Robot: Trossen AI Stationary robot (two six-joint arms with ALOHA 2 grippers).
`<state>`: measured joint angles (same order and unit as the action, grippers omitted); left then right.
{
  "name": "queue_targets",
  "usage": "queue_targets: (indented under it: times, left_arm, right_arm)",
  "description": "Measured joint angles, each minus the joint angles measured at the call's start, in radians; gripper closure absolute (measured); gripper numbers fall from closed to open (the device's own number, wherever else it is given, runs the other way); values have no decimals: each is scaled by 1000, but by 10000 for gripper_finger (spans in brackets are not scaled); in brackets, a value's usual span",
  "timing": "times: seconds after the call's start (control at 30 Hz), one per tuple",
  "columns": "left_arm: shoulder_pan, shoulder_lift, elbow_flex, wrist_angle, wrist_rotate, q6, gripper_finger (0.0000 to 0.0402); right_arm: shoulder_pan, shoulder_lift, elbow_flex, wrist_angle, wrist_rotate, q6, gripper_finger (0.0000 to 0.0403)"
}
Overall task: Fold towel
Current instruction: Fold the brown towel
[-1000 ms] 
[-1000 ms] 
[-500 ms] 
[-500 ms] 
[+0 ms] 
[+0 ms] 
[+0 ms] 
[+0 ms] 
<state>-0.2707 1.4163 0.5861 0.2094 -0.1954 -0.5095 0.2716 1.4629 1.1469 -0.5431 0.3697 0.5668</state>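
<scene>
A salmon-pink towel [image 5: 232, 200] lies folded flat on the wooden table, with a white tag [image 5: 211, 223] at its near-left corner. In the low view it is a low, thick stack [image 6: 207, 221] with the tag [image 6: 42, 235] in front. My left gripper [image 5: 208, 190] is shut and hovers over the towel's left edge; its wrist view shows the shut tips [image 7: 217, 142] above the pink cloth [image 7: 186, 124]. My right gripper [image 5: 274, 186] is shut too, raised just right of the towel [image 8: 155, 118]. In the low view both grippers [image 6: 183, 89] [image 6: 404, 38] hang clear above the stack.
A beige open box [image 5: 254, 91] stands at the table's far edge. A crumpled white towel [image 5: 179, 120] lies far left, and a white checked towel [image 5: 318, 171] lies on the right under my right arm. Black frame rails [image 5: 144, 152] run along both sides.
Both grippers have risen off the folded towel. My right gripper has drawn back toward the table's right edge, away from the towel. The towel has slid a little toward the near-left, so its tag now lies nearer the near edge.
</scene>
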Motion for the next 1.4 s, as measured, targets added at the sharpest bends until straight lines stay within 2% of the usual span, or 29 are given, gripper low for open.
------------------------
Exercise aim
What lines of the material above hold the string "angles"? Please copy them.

Task output
`<state>`: measured joint angles (same order and unit as the action, grippers omitted); left then right.
  "description": "Measured joint angles, each minus the joint angles measured at the call's start, in radians; gripper closure absolute (measured); gripper numbers fall from closed to open (the device's own number, wherever else it is given, runs the other way); values have no decimals: each is scaled by 1000, but by 10000 for gripper_finger (spans in brackets are not scaled); in brackets, a value's usual span",

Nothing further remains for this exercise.